Right now, we are watching many people wake up to white supremacy and policing as unreliable narrators.
We are witnessing that label then apply to specific people, places and ideas intimately woven into our lives through relationships and memories.
And we are witnessing a version of that question that my nephew asked me being asked repeatedly.
Is racism what’s bad, or only racial violence?
Are police bad, or just police who kill unarmed Black people?
Is whiteness bad, or just white supremacy?
Are the roots of violence violent, or just the seeds that have sprouted?
My response is still, both. Both are violent.
When I think about how I’ve described gaslighting to children, I’ve focused on its effects.
Gaslighting is a kind of lie that teaches you that you can’t trust yourself. Gaslighting tells us emotions can’t be trusted, our observations can’t be trusted, our bodies can’t be trusted, and unreliable narrators like authority can.
It’s an easy leap then to learn not to trust other people’s experiences or feelings too, and we see the way that whiteness presents chances to litigate trauma and oppression mercilessly, still insisting there’s more data to collect, more deaths to amass, more people to sacrifice, never now.
Gaslighting children starts immediately.
Stop crying, nothing’s wrong with you.
Do what I say and not what I do.
Children should be seen and not heard.
Rules are fair.
Kindness can fix racism.
Your role is not to question, but to absorb.

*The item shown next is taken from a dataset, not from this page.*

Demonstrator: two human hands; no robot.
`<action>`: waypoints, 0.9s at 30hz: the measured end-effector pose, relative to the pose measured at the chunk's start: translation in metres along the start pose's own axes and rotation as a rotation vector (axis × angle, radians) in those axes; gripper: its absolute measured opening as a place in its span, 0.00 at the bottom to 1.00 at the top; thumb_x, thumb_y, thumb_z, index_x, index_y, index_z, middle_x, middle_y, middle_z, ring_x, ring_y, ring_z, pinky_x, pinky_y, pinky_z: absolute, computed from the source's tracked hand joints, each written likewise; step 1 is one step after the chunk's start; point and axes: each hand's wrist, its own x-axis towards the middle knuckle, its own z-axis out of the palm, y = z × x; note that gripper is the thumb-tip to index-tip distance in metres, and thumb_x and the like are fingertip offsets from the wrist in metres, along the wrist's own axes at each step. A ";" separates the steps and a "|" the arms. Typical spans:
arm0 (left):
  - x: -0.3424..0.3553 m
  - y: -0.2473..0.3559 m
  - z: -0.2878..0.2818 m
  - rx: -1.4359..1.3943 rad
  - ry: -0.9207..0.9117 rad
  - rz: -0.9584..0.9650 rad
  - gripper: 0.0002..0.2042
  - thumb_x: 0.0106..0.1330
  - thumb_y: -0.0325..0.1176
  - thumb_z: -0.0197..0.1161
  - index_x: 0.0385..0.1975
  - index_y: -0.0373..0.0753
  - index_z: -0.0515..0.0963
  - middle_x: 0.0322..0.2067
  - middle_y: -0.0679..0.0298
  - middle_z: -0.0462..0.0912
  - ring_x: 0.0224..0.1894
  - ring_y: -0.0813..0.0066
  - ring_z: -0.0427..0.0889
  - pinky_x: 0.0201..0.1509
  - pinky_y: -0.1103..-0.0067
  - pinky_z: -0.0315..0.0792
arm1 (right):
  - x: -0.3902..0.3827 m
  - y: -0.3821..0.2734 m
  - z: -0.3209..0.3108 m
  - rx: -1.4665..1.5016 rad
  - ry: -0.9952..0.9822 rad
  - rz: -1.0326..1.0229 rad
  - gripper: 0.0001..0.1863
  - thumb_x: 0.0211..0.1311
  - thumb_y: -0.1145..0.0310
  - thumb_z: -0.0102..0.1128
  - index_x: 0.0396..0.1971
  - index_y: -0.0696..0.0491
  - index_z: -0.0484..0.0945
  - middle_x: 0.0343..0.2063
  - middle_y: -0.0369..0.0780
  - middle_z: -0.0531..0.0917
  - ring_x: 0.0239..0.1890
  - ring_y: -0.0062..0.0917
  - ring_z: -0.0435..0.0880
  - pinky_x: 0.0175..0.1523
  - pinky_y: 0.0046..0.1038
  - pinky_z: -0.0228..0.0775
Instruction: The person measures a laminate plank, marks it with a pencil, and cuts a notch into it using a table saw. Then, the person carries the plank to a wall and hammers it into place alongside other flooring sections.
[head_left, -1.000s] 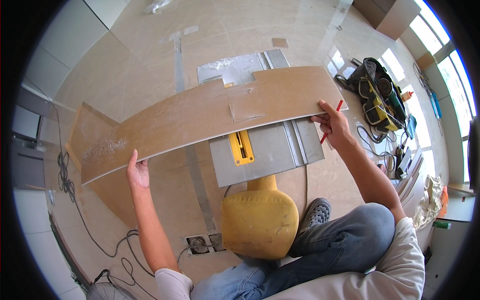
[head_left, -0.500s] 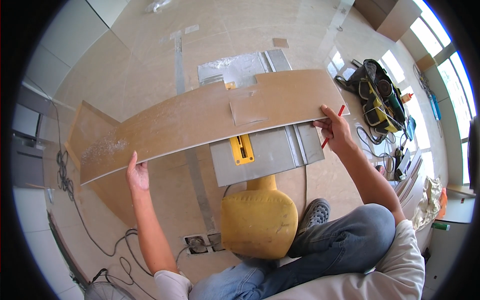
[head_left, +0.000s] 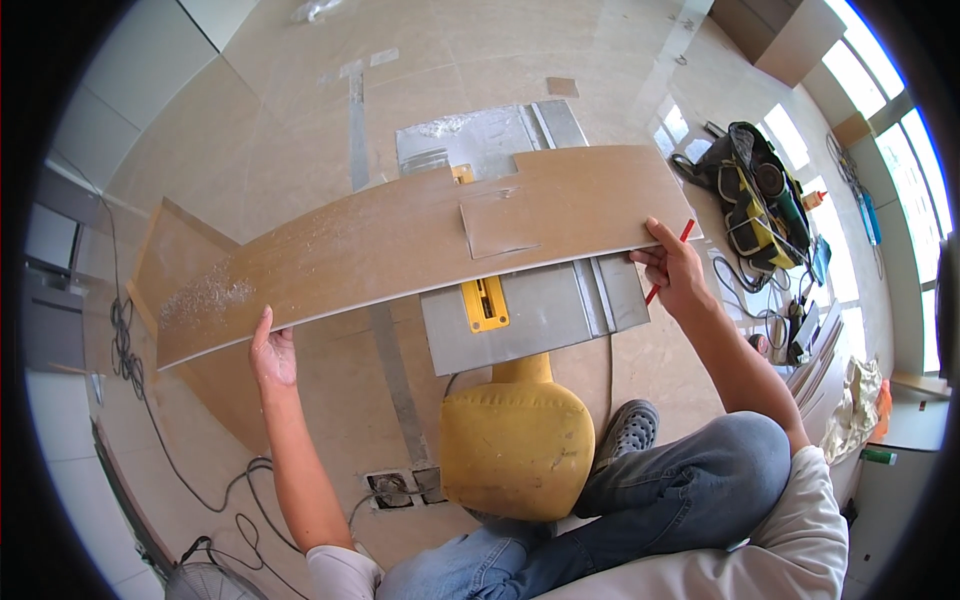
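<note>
Left hand (head_left: 272, 352) closed on the near edge of a long brown board (head_left: 360, 245), thumb on top, while my right hand (head_left: 675, 268) grips that edge toward the other end. Notched on its far side (with white crumbs (head_left: 212, 294) over the left end), the board spans the grey metal table (head_left: 545, 300), overhanging its left and right edges. Well off the table's right edge sits a tool bag (head_left: 746, 212). Near the front edge shows a yellow insert (head_left: 475, 304); my right hand also holds a thin red stick (head_left: 688, 230).
</note>
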 end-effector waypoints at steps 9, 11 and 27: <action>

Eat what I put in front of you.
This image of eating when you’re not hungry, of listening to authority over your own body, of learning that it is normal for bodies to have unwanted experiences, has wide reaching implications.

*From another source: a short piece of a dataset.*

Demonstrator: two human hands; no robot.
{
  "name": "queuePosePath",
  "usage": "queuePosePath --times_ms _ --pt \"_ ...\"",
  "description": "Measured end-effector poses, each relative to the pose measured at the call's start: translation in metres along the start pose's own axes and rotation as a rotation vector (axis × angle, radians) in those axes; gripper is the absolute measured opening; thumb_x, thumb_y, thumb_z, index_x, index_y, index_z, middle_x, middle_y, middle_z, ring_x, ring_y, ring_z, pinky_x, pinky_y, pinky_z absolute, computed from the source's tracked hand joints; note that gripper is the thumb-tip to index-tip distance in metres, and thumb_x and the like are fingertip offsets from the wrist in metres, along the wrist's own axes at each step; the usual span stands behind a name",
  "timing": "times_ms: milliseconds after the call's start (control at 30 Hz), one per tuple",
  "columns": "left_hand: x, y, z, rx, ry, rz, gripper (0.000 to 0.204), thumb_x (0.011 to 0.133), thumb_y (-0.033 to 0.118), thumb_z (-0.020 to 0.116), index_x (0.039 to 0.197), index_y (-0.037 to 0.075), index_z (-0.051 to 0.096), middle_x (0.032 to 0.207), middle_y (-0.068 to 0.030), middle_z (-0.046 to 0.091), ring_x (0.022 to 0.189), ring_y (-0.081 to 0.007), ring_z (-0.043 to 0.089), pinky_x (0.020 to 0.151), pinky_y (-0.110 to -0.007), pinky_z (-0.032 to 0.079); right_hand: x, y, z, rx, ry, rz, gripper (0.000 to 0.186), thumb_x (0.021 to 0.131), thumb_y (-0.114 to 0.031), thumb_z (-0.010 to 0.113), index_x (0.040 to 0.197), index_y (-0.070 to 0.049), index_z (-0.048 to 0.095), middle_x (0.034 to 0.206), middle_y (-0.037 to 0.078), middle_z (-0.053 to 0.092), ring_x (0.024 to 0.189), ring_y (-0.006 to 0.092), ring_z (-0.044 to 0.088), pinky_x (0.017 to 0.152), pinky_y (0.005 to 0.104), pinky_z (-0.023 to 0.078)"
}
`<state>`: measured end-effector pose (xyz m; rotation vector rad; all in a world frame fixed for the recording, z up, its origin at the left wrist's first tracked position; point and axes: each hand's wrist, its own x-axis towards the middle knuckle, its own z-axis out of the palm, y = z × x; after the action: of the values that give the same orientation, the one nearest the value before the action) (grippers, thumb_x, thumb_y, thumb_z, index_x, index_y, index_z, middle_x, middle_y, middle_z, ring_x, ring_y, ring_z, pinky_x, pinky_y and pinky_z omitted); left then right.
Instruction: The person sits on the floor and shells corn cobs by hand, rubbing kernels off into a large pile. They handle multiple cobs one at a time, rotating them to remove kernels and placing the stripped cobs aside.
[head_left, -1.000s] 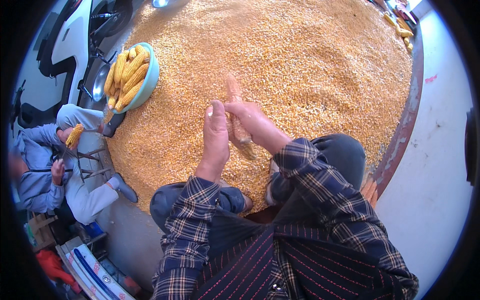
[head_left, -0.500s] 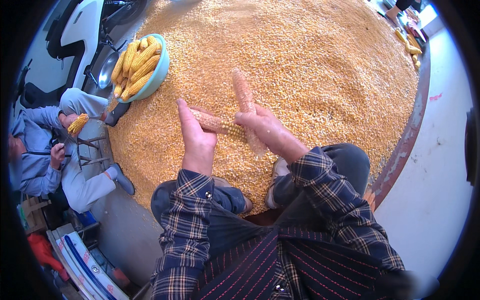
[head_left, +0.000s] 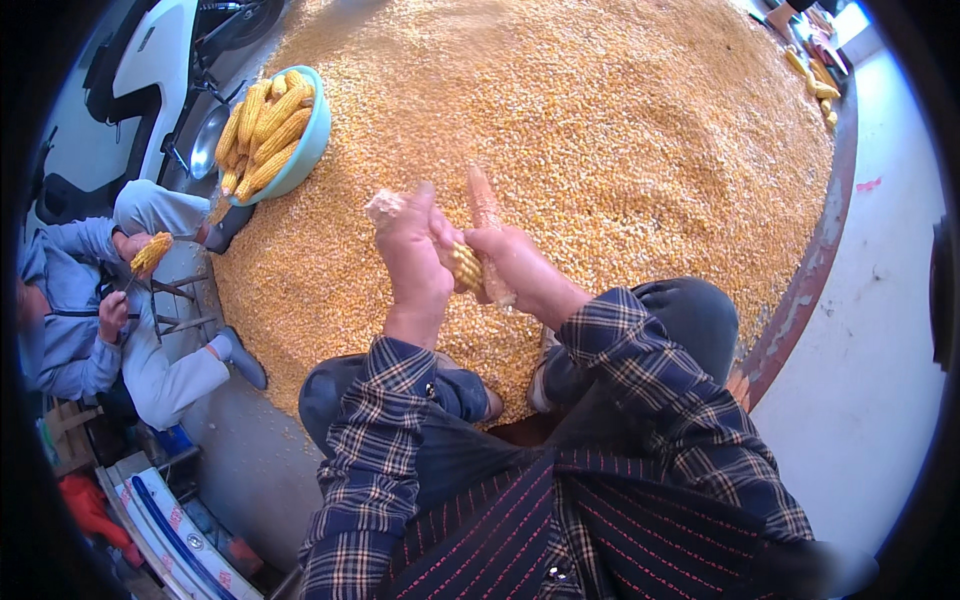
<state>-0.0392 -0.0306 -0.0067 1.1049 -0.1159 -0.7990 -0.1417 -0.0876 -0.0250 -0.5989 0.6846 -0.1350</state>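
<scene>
The ear [head_left: 466, 270] in front of you is partly stripped: yellow kernels sit at the end nearest your right hand, while its far left end is bare, pale and rough, and it lies between your hands just above the heap [head_left: 620, 180] of loose kernels. Your left grip [head_left: 418, 260] is closed around the ear's middle, so your own fingers hide much of it. Your right grip [head_left: 522, 265] is closed around a cob [head_left: 482, 195], pinkish and bare where it shows, which stands nearly upright across the ear's kernelled end; its middle is covered by your hand. Whether cob and ear are touching you cannot tell, as your right thumb covers the crossing. Your knees [head_left: 695, 310] are bent on either side below your hands. Beyond the left one sits a co-worker [head_left: 75, 300] in light blue, one hand round a yellow ear. Up and left, a teal basin [head_left: 318, 140] heaped with full ears stands at the heap's edge, with a shiny metal bowl [head_left: 207, 140] and a white vehicle [head_left: 155, 80] behind. More ears lie at upper right, near the white wall [head_left: 865, 290].
</scene>
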Motion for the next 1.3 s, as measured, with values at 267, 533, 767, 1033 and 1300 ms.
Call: queuePosePath --times_ms 267,533,767,1033,1300 --pt "0.021 0.019 -0.024 -0.310 0.166 -0.144 0.034 0.087 0.034 0.061 0.066 0.016 0.041 0.053 0.0010 0.042 0.049 -0.0124 0.044 0.055 -0.033 0.042 0.002 -0.004 -0.003 0.146 -0.028 -0.064 0.026 0.088 -0.020 0.055 0.105 -0.002 0.047 0.089 0.011 0.059 0.071 0.0192 0.059 0.060 0.0342 0.052" --pt "0.022 0.000 -0.026 -0.257 0.394 -0.127 0.032 0.088 0.040 0.060 0.074 0.016 0.044 0.055 0.0007 0.042 0.055 -0.0150 0.046 0.061 -0.035 0.044 0.011 0.026 0.012 -0.518 0.347 -0.617 0.030 0.084 -0.016 0.061 0.107 -0.002 0.048 0.080 0.003 0.055 0.070 0.0098 0.050 0.060 0.0275 0.044" --pt "0.010 -0.006 -0.010 -0.121 0.161 -0.005 0.028 0.088 0.035 0.061 0.081 0.014 0.045 0.059 0.0012 0.044 0.054 -0.0134 0.047 0.060 -0.030 0.044 0.026 0.004 -0.014 0.081 0.166 -0.045 0.023 0.087 -0.020 0.057 0.098 0.000 0.054 0.079 0.006 0.057 0.068 0.0149 0.055 0.057 0.0275 0.044" --pt "0.039 -0.007 -0.050 -0.376 0.394 -0.189 0.033 0.087 0.042 0.061 0.093 0.017 0.039 0.065 0.0020 0.044 0.058 -0.0121 0.046 0.064 -0.036 0.045 0.006 0.022 0.008 -0.675 0.210 -0.763 0.027 0.086 -0.019 0.059 0.105 -0.002 0.051 0.081 0.004 0.057 0.074 0.0150 0.054 0.066 0.0297 0.044" --pt "0.016 0.006 -0.020 -0.296 0.289 -0.093 0.029 0.086 0.035 0.063 0.086 0.015 0.043 0.064 -0.0006 0.047 0.062 -0.0135 0.049 0.066 -0.036 0.045 0.015 -0.013 0.000 0.024 0.276 -0.147 0.029 0.087 -0.024 0.057 0.103 -0.001 0.049 0.080 0.006 0.057 0.076 0.0163 0.056 0.056 0.0302 0.048"
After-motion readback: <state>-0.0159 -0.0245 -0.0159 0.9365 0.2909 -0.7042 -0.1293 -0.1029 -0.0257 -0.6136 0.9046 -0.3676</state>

We teach children directly and indirectly that what happens to bodies is unimportant.
We teach them that force is how you get your way.
We teach them that it is ok to force bodies to do what we want them to do.

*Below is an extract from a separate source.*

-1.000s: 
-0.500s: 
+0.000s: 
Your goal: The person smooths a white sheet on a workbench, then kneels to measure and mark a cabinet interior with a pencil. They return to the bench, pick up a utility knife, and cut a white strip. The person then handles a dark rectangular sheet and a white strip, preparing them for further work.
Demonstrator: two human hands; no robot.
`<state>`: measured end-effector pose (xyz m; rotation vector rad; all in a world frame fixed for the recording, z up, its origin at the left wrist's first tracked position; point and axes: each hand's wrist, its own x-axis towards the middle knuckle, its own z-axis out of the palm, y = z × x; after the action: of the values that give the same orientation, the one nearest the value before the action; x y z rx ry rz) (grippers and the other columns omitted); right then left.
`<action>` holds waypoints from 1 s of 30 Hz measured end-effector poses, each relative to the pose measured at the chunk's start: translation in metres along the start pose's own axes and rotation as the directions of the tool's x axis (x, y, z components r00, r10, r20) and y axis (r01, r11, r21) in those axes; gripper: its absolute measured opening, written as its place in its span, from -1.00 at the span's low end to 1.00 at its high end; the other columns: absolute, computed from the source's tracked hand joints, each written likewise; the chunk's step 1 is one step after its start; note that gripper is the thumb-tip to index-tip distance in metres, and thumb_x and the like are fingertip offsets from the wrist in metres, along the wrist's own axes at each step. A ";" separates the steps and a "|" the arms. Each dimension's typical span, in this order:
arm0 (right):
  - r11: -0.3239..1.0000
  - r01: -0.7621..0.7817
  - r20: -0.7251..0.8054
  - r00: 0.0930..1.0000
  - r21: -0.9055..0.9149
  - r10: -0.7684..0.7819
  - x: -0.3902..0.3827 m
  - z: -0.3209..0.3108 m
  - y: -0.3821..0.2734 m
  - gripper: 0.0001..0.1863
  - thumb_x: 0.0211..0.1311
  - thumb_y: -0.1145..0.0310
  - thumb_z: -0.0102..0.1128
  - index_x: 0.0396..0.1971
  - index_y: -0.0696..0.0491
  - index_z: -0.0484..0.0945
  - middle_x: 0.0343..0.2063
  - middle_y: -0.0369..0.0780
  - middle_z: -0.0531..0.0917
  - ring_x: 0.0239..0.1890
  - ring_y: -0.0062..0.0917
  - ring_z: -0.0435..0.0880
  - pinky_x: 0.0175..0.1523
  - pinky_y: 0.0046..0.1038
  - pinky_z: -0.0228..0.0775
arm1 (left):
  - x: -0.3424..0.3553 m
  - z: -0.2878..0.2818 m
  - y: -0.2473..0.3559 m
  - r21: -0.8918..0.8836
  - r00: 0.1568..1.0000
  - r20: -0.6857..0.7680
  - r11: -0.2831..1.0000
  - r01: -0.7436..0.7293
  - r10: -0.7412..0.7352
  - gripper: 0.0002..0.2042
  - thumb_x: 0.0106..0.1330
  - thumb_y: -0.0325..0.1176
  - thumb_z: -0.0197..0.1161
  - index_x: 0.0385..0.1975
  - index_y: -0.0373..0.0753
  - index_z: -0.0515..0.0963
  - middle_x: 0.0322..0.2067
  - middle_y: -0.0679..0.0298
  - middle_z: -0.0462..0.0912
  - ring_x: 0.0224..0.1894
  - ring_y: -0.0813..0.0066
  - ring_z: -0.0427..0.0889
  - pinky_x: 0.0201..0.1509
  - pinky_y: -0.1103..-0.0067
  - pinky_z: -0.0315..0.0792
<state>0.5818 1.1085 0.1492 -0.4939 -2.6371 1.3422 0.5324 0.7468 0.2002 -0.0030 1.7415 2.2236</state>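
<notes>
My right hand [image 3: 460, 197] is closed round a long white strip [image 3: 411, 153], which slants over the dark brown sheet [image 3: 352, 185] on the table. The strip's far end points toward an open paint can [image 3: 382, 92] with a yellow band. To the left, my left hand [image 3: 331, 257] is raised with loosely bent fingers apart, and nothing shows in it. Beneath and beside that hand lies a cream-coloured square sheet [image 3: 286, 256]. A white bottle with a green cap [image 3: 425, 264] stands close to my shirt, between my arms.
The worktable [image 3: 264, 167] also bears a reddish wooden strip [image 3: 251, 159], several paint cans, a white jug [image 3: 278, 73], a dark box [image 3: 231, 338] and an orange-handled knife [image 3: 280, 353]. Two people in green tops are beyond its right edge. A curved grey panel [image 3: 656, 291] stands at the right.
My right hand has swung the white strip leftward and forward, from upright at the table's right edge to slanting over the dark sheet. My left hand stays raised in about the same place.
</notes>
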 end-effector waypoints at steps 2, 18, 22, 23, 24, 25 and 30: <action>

This becomes the voice of their self-talk, and also their relational skills and assumptions.
In many cases it’s their voice for God, their voice for parenting, their understanding of how to be listened to, and how they are to react or expect to be treated when they aren’t listening or heard.
We offer them disembodied understandings of bodies — bodies aren’t really people, they’re just bodies.
And now we are wondering, what children’s book can unteach me what I then taught my child?
What can I add to my diet while still consuming whiteness consciously and unconsciously?
What qualifiers can I add to policing that equate it with safety?
For white families in particular, we underestimate the extent to which whiteness influences us.
We underestimate the age that children’s actions begin revealing their biases and socialization.
We underestimate the vastness of what comes down when this card castle falls or is pushed over.
White supremacy and policing will be pushed over, and abolition will come afterwards.
How do you feel about that? Can you answer that truthfully? Can you notice defensiveness?
What does it look like to offer reference points that give racism and violence a name?
What does it look like to introduce children to words like gaslighting, so they can question ideas and trust their bodies?
What does it look like to nurture their relationship with their body, so that they might treat others as if what happens to them matters and is important?
These lessons go together, and we don’t have the luxury of teaching milder truths.
I am invested in equipping children with tools that enable them to be critical thinkers who can when asked know and believe that — gaslighting is violence, homelessness is violence, policing is violence, racism is violence, and I am not helpless or uninformed.
Bodies are where we experience, where we resist, where harm happens, where creativity lives, where resources are nurtured, and where we integrate truth.
May we aspire to be voices that children’s bodies trust and choose to listen to, and may we hope that they are fortified beyond our own biases.
Unlearning is for us, and children will reveal what we have taught them to trust and believe.
Hopefully, in part, we’ll have told them that they don’t have to consume everything we’ve served them.